* **What to produce**:
Beginning with the line where "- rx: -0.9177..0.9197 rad" occurs, transcribe every line exactly through the last line of the listing below, and no others.

* **Records for the task**:
___

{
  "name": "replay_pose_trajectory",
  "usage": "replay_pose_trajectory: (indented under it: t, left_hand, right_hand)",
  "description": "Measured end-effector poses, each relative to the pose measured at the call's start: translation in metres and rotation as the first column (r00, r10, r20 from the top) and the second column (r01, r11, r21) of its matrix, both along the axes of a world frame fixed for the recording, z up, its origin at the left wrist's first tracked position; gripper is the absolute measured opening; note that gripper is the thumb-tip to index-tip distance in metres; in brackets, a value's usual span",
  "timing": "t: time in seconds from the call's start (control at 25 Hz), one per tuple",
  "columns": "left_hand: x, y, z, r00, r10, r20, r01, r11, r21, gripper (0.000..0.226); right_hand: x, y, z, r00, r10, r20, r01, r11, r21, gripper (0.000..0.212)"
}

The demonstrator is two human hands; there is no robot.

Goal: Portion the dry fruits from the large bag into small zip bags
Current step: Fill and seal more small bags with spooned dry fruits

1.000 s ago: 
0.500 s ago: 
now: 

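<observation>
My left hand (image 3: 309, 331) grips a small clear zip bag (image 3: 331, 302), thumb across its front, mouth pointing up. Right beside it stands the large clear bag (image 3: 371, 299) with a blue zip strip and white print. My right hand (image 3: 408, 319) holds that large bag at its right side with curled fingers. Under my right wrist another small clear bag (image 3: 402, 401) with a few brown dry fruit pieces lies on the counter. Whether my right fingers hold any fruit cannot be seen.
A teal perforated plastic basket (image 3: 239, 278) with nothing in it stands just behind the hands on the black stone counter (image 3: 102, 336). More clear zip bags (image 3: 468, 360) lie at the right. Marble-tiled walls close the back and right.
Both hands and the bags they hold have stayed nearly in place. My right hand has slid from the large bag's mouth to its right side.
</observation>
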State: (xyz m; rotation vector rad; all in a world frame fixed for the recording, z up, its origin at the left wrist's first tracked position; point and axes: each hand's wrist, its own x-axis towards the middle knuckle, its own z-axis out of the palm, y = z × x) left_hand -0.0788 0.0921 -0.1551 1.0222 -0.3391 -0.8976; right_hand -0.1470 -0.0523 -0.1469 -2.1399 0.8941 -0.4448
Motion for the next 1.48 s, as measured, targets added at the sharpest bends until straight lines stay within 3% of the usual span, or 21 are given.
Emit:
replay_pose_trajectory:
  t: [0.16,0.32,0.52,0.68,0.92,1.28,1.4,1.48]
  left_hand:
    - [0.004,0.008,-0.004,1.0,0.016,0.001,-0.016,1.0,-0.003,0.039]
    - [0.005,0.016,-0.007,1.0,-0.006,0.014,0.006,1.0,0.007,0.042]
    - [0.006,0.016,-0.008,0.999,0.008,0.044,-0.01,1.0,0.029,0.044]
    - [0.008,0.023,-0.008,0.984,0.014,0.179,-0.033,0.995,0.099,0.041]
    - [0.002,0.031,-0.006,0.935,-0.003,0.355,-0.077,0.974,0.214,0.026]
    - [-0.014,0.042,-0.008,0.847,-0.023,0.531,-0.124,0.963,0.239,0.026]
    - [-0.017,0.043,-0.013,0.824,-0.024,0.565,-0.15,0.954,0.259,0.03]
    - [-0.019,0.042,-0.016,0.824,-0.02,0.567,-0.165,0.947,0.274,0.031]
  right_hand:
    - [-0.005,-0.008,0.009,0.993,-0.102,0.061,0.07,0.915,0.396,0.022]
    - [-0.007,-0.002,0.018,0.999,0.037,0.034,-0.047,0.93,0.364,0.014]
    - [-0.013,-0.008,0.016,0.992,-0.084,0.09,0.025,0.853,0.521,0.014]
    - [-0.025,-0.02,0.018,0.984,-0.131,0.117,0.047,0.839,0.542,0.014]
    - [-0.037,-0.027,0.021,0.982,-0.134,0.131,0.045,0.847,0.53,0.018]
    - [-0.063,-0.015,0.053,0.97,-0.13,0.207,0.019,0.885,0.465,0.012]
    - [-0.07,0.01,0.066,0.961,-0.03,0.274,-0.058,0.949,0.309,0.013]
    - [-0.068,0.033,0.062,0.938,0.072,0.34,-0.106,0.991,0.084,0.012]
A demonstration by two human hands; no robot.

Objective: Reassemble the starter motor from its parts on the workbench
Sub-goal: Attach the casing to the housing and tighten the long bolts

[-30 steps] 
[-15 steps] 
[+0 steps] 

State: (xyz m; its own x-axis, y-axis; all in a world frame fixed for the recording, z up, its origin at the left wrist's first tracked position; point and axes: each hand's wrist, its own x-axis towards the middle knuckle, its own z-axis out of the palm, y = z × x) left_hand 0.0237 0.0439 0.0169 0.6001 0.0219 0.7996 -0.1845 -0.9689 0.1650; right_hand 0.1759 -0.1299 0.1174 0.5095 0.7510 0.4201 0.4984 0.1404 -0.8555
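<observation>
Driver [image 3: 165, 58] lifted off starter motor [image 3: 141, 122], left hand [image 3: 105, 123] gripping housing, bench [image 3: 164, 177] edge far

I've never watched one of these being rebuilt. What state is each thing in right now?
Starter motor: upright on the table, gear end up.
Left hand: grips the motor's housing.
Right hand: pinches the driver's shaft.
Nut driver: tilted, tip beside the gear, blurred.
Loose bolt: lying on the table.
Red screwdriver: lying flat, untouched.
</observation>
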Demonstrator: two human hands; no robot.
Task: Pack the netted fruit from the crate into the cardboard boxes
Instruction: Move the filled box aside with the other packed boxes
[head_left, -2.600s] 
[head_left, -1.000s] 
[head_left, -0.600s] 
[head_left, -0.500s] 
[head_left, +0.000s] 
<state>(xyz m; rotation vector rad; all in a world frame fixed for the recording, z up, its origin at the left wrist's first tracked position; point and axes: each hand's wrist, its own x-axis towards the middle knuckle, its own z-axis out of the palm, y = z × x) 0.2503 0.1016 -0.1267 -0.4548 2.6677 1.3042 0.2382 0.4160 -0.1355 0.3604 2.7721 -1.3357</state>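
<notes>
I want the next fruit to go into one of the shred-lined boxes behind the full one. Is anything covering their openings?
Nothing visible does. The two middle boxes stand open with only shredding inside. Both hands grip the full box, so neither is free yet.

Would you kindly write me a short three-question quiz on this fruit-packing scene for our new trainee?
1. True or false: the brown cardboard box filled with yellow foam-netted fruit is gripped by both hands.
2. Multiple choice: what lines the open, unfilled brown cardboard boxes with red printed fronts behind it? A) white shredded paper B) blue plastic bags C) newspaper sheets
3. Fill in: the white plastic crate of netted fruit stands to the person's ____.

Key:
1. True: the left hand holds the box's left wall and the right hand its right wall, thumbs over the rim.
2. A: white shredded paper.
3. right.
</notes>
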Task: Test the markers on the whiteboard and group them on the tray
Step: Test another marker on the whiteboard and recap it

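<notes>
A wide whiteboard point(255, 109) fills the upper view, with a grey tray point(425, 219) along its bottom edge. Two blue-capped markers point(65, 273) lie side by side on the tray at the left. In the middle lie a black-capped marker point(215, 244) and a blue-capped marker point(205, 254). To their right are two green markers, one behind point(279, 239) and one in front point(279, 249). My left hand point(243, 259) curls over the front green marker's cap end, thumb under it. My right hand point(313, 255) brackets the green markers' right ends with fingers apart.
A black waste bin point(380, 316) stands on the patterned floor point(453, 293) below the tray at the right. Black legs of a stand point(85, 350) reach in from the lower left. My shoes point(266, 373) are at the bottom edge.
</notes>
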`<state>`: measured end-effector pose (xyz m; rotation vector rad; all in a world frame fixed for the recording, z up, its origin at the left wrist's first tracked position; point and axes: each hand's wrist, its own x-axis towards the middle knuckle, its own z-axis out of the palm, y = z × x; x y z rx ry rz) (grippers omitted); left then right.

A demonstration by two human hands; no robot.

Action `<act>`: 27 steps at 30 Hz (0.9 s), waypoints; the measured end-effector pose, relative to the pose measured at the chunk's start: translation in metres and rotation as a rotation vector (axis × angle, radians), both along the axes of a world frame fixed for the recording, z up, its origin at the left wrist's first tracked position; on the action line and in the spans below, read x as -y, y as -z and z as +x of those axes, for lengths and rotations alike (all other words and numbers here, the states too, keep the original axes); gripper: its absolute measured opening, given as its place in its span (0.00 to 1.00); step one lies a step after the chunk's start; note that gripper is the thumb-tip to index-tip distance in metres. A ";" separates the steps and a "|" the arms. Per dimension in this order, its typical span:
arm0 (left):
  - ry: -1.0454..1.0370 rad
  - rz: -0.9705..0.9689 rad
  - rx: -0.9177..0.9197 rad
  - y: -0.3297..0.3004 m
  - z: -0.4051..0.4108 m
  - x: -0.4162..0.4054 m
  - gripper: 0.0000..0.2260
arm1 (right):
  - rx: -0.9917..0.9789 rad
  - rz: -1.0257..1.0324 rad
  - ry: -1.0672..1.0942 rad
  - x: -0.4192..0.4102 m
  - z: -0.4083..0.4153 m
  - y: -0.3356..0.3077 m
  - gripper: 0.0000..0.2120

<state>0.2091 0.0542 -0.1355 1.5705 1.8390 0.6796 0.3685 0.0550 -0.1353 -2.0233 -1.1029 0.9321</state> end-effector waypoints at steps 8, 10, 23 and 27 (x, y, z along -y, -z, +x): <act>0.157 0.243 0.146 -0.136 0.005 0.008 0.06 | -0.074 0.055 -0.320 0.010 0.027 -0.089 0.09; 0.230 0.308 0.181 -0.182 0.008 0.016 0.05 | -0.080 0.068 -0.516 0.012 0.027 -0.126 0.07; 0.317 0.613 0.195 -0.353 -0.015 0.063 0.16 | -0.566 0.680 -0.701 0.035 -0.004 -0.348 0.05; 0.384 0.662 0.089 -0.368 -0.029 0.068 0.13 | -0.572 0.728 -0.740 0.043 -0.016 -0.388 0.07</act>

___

* **Response box**:
  - rx: -0.9177..0.9197 rad
  - y: -0.3297..0.3004 m
  - z: -0.4051..0.4108 m
  - x: -0.4162..0.4054 m
  - gripper: 0.0000..0.2260
arm1 (right):
  - rx: -0.9917..0.9789 rad
  - rz: -1.0257..1.0324 rad
  - ry: -1.0672..1.0942 rad
  - x: -0.4192..0.4102 m
  - z: -0.4083..0.4153 m
  - y: -0.3356..0.3077 m
  - gripper: 0.0000..0.2120

<state>0.2091 0.0542 -0.1355 1.5705 1.8390 0.6796 0.3685 0.0550 -0.1353 -2.0233 -1.1029 0.9321</state> end-effector waypoints at steps 8, 10, 23 and 27 (x, y, z along -y, -z, +x): <act>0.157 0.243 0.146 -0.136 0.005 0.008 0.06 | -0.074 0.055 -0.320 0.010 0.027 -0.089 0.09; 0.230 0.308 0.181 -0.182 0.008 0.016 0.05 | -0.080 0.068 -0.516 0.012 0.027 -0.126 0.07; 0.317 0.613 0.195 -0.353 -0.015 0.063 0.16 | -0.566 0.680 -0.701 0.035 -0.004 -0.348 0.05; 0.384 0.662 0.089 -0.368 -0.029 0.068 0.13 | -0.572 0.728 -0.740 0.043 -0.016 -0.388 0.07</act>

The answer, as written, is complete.